Now, a potential overhaul, known as MiFID II, could result in clarifications on reporting transparency and how trading venues are categorized. That might help improve the accuracy and timeliness of data to fund managers. But transparency alone is not enough, experts say.

"When MiFID first went live, most fund managers didn't think through what they should be asking of their broker in terms of best execution," said Niki Beattie, managing director at The Market Structure Practice, a London consultancy. "However, now that they have experience of the market, they are being more discerning in their discussions with broker-dealers."

The existence of a best execution contract is no guarantee a broker-dealer is meeting its obligations. If anything, it offers a false sense of relief, said Gary Wright, director of research at B.I.S.S. Research, London.

All broker-dealers are obligated to do is take "all reasonable steps" to obtain the best possible result for the client based on a very broadly worded best execution policy. That policy can include price, speed, liquidity and clearance and settlement costs," Wright said. All of these can differ depending on whether the customer is classified as a retail, professional or eligible counterparty.

So how should a fund manager protect itself? The best defense appears to be mounting an offense. Fund managers should know just how many trading venues are executing the orders; what routing logic does the smart order-routing system use to determine where and how to apportion trades to venues, how is latency measured and what percentage of trades fall within which types of algorithms-be they liquidity seeking, benchmarking or tactical strategies.

"The buy side is getting better at asking the right questions. But it still needs to understand the broker-dealer's business model. Even if the broker-dealer can access multiple venues, the fund manager needs to know the reasons the decisions were made and how the trades were executed," said Alexandra Foster, head of European sales for agency brokerage Instinet in London.

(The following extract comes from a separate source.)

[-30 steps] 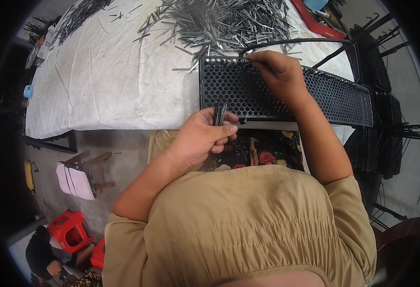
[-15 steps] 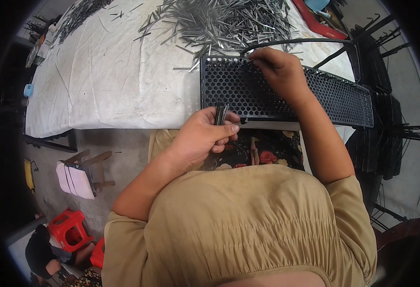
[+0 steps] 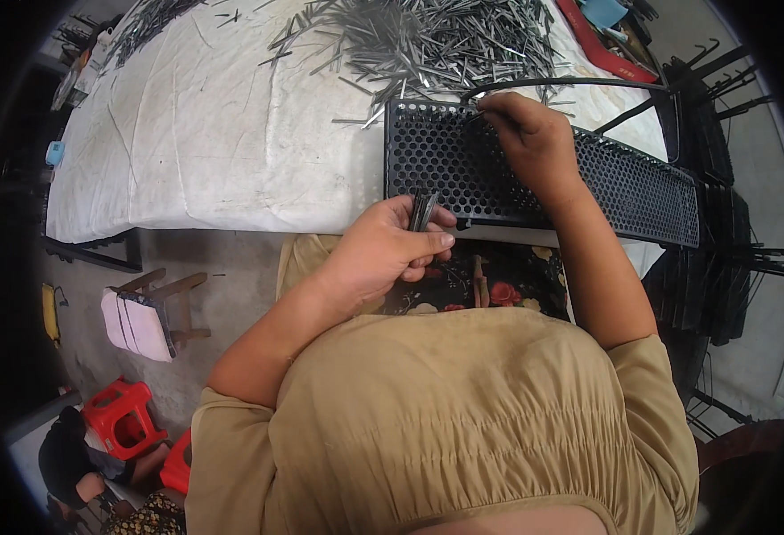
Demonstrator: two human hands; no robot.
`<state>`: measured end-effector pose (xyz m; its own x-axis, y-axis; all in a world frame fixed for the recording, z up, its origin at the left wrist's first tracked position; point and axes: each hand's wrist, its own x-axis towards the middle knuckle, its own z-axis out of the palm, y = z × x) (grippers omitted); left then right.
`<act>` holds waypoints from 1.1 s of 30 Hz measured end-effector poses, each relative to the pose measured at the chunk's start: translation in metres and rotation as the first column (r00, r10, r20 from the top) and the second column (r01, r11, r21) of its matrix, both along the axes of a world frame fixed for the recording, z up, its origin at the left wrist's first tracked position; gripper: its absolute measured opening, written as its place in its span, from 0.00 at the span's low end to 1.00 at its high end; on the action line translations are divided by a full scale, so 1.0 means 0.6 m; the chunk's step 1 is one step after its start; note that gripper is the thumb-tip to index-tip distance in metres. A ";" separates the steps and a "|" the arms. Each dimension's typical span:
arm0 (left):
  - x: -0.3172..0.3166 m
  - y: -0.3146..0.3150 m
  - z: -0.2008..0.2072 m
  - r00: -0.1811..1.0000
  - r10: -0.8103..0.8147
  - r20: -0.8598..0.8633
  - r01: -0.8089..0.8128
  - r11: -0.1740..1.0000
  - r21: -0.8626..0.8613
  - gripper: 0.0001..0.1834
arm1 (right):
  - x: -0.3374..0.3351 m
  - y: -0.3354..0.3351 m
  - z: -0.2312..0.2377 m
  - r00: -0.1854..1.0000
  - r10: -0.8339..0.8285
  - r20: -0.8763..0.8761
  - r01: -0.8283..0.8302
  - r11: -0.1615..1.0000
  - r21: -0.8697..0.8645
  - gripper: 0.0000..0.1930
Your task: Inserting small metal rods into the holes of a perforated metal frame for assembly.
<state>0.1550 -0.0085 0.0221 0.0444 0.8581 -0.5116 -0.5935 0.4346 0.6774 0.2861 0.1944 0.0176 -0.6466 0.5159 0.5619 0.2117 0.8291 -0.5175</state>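
Observation:
A bundle of thin dark metal strips (image 3: 424,212) stands upright in my left hand (image 3: 390,248), its thumb and fingers closed around them. That hand is at the near edge of a long black rack (image 3: 428,160) covered with round holes. Over the rack's far edge is my right hand (image 3: 535,138), thumb and fingertips pinched together. Whatever the pinch holds is too small to make out. Beyond the rack, a large heap of loose metal strips (image 3: 445,45) lies on the white cloth (image 3: 205,152).
A black bar frame (image 3: 579,81) runs behind the rack. At the far right lies a red curved piece (image 3: 602,49), with dark racks and hooks (image 3: 722,259) beyond the table. A pink-topped stool (image 3: 138,325), a red stool (image 3: 124,417) and a seated person (image 3: 66,459) are at left.
The rack and table appear slightly shifted to the right in view. Both hands keep nearly the same places over the rack, the left still holding its strips.

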 end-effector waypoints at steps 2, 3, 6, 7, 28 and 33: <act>-0.002 -0.002 -0.002 1.000 -0.002 -0.005 0.002 1.000 0.008 0.12 | 0.000 -0.003 0.004 0.999 0.016 0.030 -0.018 0.998 0.056 0.07; -0.002 -0.003 -0.003 1.000 -0.001 -0.005 0.001 1.000 0.007 0.12 | 0.002 -0.003 0.003 0.999 0.018 0.030 -0.019 0.998 0.055 0.07; -0.002 -0.003 -0.003 1.000 0.011 -0.006 -0.011 1.000 0.005 0.13 | 0.007 -0.001 0.003 0.996 0.025 0.090 -0.034 0.994 0.104 0.07; -0.002 -0.001 -0.003 1.000 -0.002 -0.007 0.002 1.000 0.007 0.13 | 0.009 -0.001 0.003 0.995 0.043 0.085 -0.052 0.992 0.112 0.07; -0.001 -0.001 -0.004 0.999 0.011 0.032 -0.011 1.000 0.004 0.17 | -0.003 0.007 0.007 0.998 0.057 0.026 -0.057 0.998 0.017 0.09; -0.003 -0.003 -0.006 0.999 0.012 0.042 -0.012 1.000 0.002 0.17 | 0.004 0.009 0.009 0.999 0.022 0.047 -0.022 1.000 -0.004 0.09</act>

That means finding out what percentage were executed through an external dark pool or the broker-dealer's internal crossing system and why. That is because if a broker-dealer is internalizing order flow, the buy-side firm may have incurred an opportunity cost by not going directly to external destinations.

In the case of dark pools, says Foster, clients should understand the broad percentages of the different types of liquidity that interact with internal broker-dealer and external dark pools. Dark pool liquidity can be impacted by: cash orders, direct market access orders, and portfolio trading orders, how long orders reside in the dark pool and how the orders are protected against being potentially gamed by other market players.

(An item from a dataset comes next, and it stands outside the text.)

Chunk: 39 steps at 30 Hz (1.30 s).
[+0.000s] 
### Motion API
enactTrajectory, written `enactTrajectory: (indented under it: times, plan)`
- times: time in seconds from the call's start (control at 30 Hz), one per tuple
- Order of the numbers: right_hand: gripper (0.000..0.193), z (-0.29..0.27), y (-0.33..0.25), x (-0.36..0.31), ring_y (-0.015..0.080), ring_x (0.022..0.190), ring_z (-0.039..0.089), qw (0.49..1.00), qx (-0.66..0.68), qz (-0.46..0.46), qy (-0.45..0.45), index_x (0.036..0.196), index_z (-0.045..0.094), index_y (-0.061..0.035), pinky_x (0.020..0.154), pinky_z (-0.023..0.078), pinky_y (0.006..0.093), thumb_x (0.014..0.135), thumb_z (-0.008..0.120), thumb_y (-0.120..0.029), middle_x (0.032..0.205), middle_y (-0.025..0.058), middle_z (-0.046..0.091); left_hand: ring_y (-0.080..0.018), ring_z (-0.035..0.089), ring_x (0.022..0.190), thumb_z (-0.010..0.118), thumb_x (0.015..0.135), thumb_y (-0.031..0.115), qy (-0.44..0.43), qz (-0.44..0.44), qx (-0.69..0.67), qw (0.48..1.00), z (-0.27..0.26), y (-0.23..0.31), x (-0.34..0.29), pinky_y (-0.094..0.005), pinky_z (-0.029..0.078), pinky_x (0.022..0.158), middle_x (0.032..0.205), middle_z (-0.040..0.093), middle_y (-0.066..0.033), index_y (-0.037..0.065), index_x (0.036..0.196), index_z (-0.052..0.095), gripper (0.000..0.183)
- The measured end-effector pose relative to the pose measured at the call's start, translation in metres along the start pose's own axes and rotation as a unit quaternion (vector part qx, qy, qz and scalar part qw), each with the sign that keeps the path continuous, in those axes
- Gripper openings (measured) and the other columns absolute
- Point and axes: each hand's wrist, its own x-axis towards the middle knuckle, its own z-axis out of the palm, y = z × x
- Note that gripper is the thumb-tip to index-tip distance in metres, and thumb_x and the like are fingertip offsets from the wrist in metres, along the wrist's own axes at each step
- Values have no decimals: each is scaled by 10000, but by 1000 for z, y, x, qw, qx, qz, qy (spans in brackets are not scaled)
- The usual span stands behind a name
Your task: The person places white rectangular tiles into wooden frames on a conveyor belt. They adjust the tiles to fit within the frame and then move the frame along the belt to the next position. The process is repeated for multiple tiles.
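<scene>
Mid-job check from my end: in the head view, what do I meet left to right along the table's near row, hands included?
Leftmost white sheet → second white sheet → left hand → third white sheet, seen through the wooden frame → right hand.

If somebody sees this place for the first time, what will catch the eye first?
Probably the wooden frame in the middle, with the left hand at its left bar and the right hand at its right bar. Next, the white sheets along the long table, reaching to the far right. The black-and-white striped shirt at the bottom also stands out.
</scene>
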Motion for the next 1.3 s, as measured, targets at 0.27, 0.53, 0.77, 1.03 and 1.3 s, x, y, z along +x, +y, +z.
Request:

But even asking for more detailed information from broker-dealers may not be enough to compare results among multiple service providers. "It's difficult to find a single, neutral source of post-trade data against which to measure execution performance," said Steve Grob, director of group strategy for Fidessa, a global order management system provider headquartered in London.

The problem of accommodating multiple trading platforms is made even worse by the fact that every venue can act as a trade reporting destination for any other venue or broker.

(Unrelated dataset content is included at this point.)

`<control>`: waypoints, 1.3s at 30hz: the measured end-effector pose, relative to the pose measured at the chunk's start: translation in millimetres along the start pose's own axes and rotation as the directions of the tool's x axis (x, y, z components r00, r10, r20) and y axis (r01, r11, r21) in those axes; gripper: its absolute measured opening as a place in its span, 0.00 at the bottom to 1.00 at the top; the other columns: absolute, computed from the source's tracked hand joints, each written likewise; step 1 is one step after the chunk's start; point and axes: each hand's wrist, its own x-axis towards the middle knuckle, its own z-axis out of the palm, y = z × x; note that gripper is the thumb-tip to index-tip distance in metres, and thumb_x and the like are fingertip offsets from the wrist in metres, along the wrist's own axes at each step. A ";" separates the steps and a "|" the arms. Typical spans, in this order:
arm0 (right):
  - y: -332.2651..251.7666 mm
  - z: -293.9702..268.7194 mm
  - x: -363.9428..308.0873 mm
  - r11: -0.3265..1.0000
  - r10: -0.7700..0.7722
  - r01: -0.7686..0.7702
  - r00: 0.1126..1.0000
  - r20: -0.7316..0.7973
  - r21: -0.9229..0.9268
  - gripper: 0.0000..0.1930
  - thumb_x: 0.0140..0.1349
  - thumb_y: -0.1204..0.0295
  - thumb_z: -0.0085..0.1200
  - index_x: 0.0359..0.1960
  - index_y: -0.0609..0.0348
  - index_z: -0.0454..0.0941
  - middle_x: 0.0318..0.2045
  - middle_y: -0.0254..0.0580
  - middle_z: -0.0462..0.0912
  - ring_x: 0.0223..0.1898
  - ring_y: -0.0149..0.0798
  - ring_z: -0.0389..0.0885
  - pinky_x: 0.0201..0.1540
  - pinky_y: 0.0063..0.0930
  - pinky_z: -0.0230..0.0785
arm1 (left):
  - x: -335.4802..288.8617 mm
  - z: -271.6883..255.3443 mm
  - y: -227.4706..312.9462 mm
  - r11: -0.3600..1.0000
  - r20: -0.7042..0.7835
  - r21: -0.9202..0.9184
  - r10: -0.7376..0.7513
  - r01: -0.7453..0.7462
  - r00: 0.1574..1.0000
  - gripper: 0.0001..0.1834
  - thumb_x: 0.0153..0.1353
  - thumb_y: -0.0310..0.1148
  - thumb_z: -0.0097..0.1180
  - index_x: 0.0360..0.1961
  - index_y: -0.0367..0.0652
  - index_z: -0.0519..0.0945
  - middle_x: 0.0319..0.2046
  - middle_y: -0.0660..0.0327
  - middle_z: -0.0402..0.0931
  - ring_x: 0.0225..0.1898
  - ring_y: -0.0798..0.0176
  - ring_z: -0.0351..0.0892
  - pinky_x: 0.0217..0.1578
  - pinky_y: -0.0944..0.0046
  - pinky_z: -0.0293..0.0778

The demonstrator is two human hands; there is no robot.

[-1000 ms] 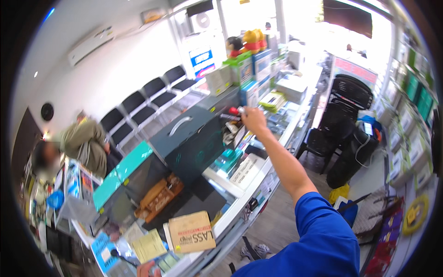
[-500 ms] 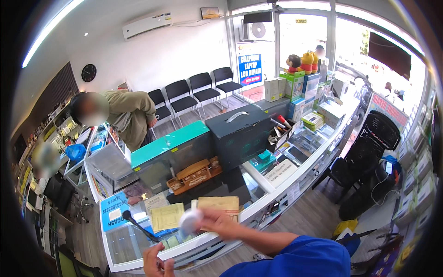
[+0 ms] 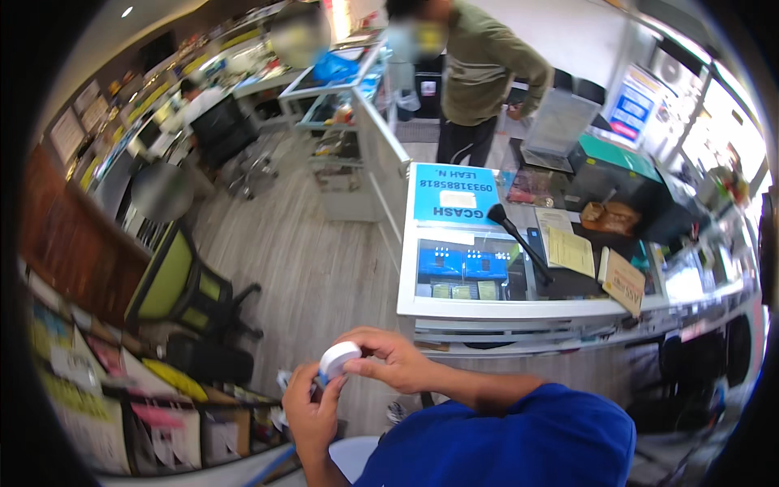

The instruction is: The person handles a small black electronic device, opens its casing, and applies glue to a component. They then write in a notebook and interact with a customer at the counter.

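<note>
- Disc, white and thick, is held near, left of the glass counter.
- Right hand pinches its rim, thumb and fingers nearly closed.
- Left hand sits just beside, fingers half curled; its hold cannot be told.
- Right, yellow paper lies on the counter.
- Far, a person in olive stands; left, a green chair.

Round white disc between left hand and right hand, lower centre of frame. White-framed glass counter, right of frame; on it, left to right: rectangular blue sign, long black brush-like tool, yellow paper sheet, brown cardboard packet.
</note>
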 end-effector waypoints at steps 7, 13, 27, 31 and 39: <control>65.3 37.0 129.5 0.985 0.157 -0.149 0.983 -0.098 0.090 0.30 0.75 0.52 0.56 0.69 0.56 0.68 0.50 0.35 0.79 0.44 0.30 0.77 0.47 0.26 0.72 | 122.8 -67.5 -78.5 0.931 0.123 0.272 0.219 -0.245 0.968 0.13 0.62 0.34 0.70 0.42 0.37 0.83 0.30 0.55 0.74 0.30 0.59 0.73 0.32 0.59 0.69; 147.1 12.2 191.3 0.878 0.440 -0.343 0.854 -0.277 0.334 0.26 0.74 0.49 0.56 0.61 0.56 0.73 0.40 0.32 0.80 0.32 0.25 0.73 0.33 0.22 0.67 | 249.4 -58.1 -141.9 0.923 0.561 0.213 0.153 -0.321 0.814 0.12 0.66 0.35 0.66 0.43 0.37 0.83 0.29 0.54 0.73 0.30 0.54 0.71 0.35 0.56 0.71; 227.6 -56.3 507.9 0.922 0.366 -0.237 0.794 -0.486 0.307 0.20 0.71 0.51 0.61 0.50 0.54 0.78 0.33 0.31 0.81 0.30 0.25 0.73 0.32 0.22 0.66 | 577.0 -101.7 -286.8 0.981 0.534 -0.125 0.194 -0.150 0.823 0.15 0.62 0.31 0.70 0.48 0.39 0.83 0.35 0.61 0.76 0.31 0.67 0.70 0.32 0.65 0.68; 246.3 -81.1 631.8 0.946 0.274 -0.134 0.818 -0.506 0.295 0.20 0.73 0.53 0.60 0.50 0.57 0.78 0.34 0.33 0.82 0.31 0.25 0.75 0.33 0.23 0.68 | 706.3 -128.9 -286.7 0.975 0.537 -0.177 0.209 -0.133 0.817 0.14 0.60 0.28 0.72 0.47 0.40 0.84 0.34 0.63 0.77 0.26 0.72 0.66 0.27 0.69 0.63; 247.7 -132.0 855.4 0.925 0.165 0.060 0.826 -0.539 0.375 0.21 0.75 0.50 0.55 0.52 0.56 0.76 0.35 0.35 0.82 0.31 0.28 0.76 0.34 0.25 0.68 | 945.0 -166.2 -301.9 0.934 0.571 -0.353 0.259 -0.052 0.779 0.14 0.60 0.28 0.72 0.47 0.45 0.86 0.34 0.69 0.77 0.24 0.77 0.61 0.25 0.72 0.60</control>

Different lit and dark venues, Grob explained, can also take advantage of different trade reporting rules under MiFID.

The European Commission's failure to mandate a single post-trade data feed-aka a real-time consolidated tape-may be corrected under MiFID II, but in the meantime, buy-side desks face plenty of uncertainty on where to place orders.

"Brokers have stepped up offering smart order routers and proprietary transaction-cost analysis tools yet without better pricing data they are often ineffective,'' said one operations executive at a UK investment firm.

Exchanges counter that the consolidated tape is not a panacea for ensuring fund managers can meet best execution requirements. "Fund managers are placing too much emphasis on the so-called consolidated tape and not enough on their own due diligence in verifying that the broker-dealer is protecting their interests," said Christian Katz, chief executive of SIX Swiss Exchange in Zurich.

Among the ways to do due diligence: Thomson Reuters, Bloomberg, ITG and Fidessa all offer their own versions of pre and post-trade consolidated tape. Fidessa also provides a Fragmentation Index, a single number which tracks the rate of fragmentation of any stock or index over time. A separate Fragulator takes this a step further and shows a view of the trading pattern for any stock or index over any time period across all lit and dark venues. The goal: to help the buy side select the appropriate destinations for its order flow.

Longer term, buy-side firms might want to move trade execution in-house. "Self-directed trading has increased in line with the widening range of execution options available, which will make best execution agreements irrelevant,'' Beattie said.

"A strong buy-side trader has the opportunity to define best execution for himself and shape how well the broker-dealers are doing," Beattie continued.

But such an endeavor won't be easy to achieve, fund managers say. Costs of buying the right smart order-routing, pre-trade analytic and transaction cost analysis systems aside, the trading desk also will need to convince the portfolio manager and chief investment officer its strategies can either improve investment returns or reduce transaction costs. Or both. 

What Discerning Fund Managers Should Ask:

1. Which trading venues are accessed and why?

2. How does the broker's order-routing system work?

3. What percentage of trades were executed through which algorithms and why?

4. What percentage of trades were executed in internal and external dark pools and why?

5. How do you protect trades in dark pools?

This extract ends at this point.